- Task description: Look through the data below, and copy each line that carries the word "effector".
● ● ● ● ● ● ●
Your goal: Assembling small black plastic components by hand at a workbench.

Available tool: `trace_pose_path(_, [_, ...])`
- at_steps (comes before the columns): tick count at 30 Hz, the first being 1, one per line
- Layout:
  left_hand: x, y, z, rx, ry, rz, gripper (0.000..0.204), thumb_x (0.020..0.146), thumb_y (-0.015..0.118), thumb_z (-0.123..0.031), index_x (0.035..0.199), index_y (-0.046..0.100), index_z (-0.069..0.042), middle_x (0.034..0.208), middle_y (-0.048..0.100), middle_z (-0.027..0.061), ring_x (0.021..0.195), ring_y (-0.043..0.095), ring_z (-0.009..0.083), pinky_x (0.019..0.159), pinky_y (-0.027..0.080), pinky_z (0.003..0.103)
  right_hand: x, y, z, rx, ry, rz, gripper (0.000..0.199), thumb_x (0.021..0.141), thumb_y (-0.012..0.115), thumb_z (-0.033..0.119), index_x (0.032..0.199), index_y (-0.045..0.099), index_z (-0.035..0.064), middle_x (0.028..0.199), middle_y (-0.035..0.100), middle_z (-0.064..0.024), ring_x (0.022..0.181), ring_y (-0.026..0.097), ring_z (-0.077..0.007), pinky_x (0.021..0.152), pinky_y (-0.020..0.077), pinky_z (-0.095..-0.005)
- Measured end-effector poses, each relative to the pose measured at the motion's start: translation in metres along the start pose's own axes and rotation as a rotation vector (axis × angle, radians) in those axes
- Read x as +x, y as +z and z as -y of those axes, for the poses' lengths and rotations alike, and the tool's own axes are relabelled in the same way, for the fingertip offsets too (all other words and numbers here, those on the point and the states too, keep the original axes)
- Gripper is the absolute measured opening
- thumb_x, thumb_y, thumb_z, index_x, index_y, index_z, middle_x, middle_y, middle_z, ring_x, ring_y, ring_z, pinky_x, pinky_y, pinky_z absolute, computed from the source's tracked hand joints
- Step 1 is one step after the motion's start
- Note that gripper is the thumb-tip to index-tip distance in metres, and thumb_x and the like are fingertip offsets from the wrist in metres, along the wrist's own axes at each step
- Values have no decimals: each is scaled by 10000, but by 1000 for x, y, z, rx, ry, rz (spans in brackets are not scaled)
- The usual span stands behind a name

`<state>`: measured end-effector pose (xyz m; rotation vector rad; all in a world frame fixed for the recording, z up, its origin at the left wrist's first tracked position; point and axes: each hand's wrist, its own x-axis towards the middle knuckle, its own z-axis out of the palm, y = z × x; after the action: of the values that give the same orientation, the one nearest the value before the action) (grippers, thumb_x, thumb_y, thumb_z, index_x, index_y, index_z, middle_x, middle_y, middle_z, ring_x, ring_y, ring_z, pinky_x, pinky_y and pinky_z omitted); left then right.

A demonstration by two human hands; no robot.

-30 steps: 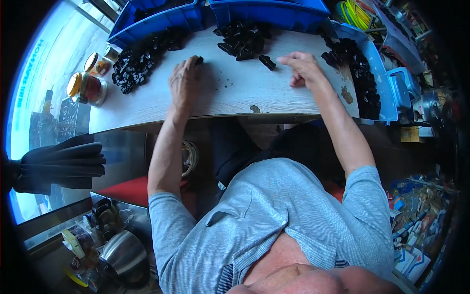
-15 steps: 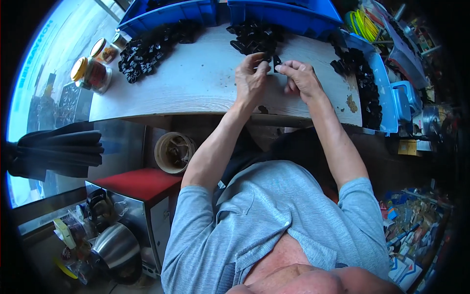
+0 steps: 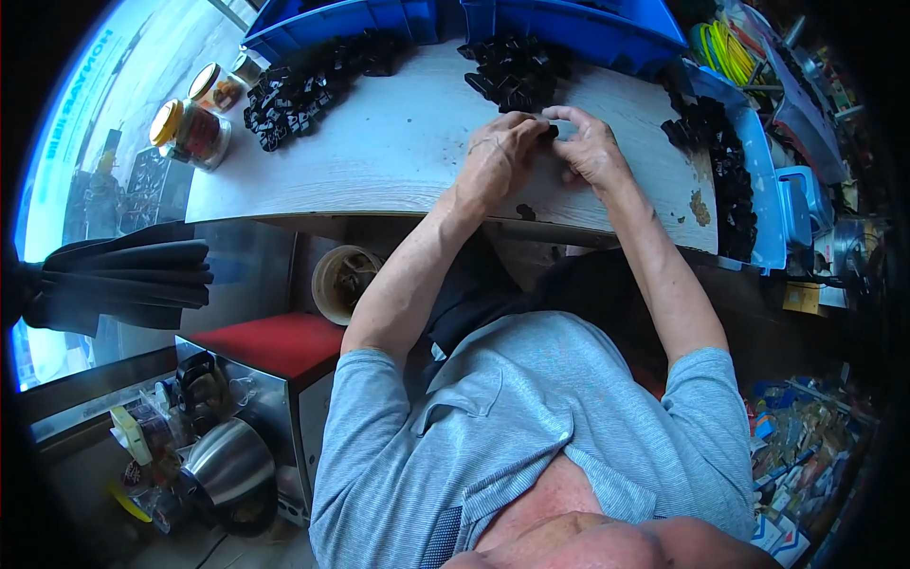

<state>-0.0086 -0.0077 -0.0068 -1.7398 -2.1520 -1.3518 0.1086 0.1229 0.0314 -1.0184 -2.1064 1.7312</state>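
My left hand and my right hand meet over the middle of the table, just in front of a heap of black pieces. A small black plastic piece shows between their fingertips. My left hand is closed on it, with most of the piece hidden behind the fingers. The curved index finger and thumb of my right hand are around its near end. Whether it is one piece or two put together I cannot make out.
More black pieces lie at the table's back left. Two blue bins stand along the back. A light-blue tray with black pieces is at right. Jars stand on the left edge; a bucket is below the table.
My hands have come closer together, and the black piece seen upright by my right fingertips is now mostly covered between both hands. The whole view has shifted slightly.
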Motion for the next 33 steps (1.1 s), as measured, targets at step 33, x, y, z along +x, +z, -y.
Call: trace_pose_path(33, [-9, -29, 30, 162, -32, -195, 379, 816, 688, -21, 1177, 711, -136, 1092, 683, 139, 1021, 631, 358, 884, 546, 445, -4, 2, 2, -132, 2, 25, 277, 832, 760, 83, 1082, 657, 24, 556, 535, 20, 373, 456, -91, 348, 356, -263])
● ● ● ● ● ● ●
- Finished task:
- Measured end-effector poses, each relative to the pose measured at the motion's start: translation in metres along the start pose's own axes and rotation as a rotation vector (axis × angle, radians) in those axes
`<state>`: measured end-effector pose (xyz m; rotation vector rad; all in a world frame fixed for the recording, z up, its origin at the left wrist's first tracked position; point and axes: each hand's wrist, its own x-axis towards the middle knuckle, its own z-axis out of the palm, y = z × x; after the action: of the values that give the same orientation, the one nearest the value before the action) (grippers, thumb_x, thumb_y, thumb_z, index_x, index_y, index_z, middle_x, middle_y, middle_z, ring_x, ring_y, ring_z, pinky_x, pinky_y and pinky_z omitted); left then right.

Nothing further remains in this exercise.